No doubt your employees needed to continually learn new skills before the pandemic. Now, it’s even more important for employees to upskill and reskill as they leave the company to maintain their job market relevance. Creating this kind of ’train you as you exit’ culture can also invite employees to boomerang back to your organization sometime in the future. The Corporate Culture and Boomerang Employee Study by Workplace Trends shows that 40% of employees say they would consider returning to a company for which they previously worked. Providing employees with a foundation of learning upon their departure with encouragement to learn more from another organization can invite key talent to return to you with fresh skills and knowledge that will lead to faster productivity.

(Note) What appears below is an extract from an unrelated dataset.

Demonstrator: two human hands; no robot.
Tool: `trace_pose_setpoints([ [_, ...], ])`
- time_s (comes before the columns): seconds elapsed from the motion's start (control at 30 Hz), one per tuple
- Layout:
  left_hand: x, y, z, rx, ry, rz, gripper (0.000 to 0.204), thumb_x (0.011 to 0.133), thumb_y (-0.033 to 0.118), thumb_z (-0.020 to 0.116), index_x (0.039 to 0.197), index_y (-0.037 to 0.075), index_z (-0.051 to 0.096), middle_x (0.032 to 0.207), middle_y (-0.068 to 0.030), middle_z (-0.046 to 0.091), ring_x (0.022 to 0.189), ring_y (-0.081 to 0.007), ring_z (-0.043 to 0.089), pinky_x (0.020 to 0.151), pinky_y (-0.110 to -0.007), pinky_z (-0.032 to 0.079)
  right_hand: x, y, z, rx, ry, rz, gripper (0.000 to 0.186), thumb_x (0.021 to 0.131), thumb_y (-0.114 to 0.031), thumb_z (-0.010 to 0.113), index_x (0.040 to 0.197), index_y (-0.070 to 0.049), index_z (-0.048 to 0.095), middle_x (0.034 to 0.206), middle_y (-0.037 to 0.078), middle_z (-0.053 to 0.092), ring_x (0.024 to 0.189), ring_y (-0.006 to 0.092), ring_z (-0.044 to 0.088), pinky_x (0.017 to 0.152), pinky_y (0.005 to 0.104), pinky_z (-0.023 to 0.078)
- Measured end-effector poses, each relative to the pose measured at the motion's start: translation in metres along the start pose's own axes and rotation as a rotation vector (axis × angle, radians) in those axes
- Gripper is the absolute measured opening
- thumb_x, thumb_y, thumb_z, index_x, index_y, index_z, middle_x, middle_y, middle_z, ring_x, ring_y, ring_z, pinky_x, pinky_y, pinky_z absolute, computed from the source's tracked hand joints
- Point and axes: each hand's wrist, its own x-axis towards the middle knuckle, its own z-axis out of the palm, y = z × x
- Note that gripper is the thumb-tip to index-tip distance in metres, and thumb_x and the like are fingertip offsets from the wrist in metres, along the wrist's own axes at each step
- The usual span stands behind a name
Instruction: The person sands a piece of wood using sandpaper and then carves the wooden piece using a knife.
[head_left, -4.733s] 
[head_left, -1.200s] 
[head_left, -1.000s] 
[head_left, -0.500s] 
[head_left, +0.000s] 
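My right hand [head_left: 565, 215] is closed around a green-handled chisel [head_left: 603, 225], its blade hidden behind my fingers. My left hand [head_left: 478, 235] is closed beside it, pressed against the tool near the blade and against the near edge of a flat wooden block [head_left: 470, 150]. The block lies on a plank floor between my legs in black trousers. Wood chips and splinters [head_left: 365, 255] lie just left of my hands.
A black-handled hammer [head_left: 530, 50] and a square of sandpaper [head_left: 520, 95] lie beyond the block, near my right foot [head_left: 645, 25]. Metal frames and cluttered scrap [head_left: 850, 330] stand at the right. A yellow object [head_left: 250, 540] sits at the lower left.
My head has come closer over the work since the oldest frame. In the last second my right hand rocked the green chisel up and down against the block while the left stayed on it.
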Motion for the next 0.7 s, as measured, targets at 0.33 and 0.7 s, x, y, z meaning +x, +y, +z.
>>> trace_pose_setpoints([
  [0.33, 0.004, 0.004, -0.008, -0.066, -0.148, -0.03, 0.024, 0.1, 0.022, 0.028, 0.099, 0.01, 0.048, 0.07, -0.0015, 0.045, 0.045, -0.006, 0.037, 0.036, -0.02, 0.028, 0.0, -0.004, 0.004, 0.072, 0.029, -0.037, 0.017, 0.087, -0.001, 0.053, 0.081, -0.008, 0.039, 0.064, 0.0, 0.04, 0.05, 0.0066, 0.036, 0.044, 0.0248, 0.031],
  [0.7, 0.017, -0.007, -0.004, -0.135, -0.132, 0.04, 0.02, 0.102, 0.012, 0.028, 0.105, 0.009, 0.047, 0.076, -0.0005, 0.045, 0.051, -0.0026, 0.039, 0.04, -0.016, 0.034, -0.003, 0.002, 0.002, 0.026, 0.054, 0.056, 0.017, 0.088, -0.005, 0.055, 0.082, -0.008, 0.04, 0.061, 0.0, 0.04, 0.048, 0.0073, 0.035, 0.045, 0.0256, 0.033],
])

Offering training to refresh an employee’s skills doesn’t have to be difficult, either. The ed tech industry has raised over $4 billion in funds since January of this year due in part to increased online learning. Companies like Coursera and Class Central have made many courses in their catalog available for free to workers laid off as a result of the pandemic. Even the paid courses can be inexpensive for an organization to provide, in conjunction with a strategic learning plan, coaching and other outplacement services to help exiting employees decide which courses to take.
related content: reskilling and upskilling: best practices to build a robust learning plan
reskilling exiting employees makes good business sense
Sometimes doing the right thing can be at a cost to the business but in the case of reskilling and upskilling, providing departing employees with new skills can save your organization money. According to the Randstad RiseSmart 2019 Guide to Severance & Workforce Transition survey, 44 percent of all companies surveyed now offer some form of severance benefits to all employees. This expense, plus the cost of unemployment in the US, provide a strong incentive for companies to help their former employees land new roles faster. Outplacement service providers like RiseSmart may include skilling and reskilling as part of outplacement services at little or no additional cost to the employer. And with fresh skills, many employees will find themselves landing in better-paying roles, increasing their goodwill toward their former organization for helping them better themselves.
According to Monster, obtaining tech skills like SAS and Ruby on Rails can lead to up to a 17% increase in salary. Consider how enabling this kind of a jump in pay could impact not only your employer brand but, to our point earlier, your consumer brand. While you might be hesitant to train departing employees who may then take their skills to a competitor, happy ex-employees can make great brand ambassadors, future buyers and, as we mentioned above, might even boomerang back to your organization in the future.
The media sales rep, Alex, is now in her eighth month of the job search. She’s looking into investing her own funds in a reskilling program so that she can be more competitive with other candidates in her search. Sharon is entering her third month of her job search and is continuing to upskill.
Reskilling and upskilling your exiting employees can help them be more at ease and more successful with their job search, knowing they’ll come out of the time better prepared for the future. It can save you money in the long run and help you support the investment you’ve made in your employee experience.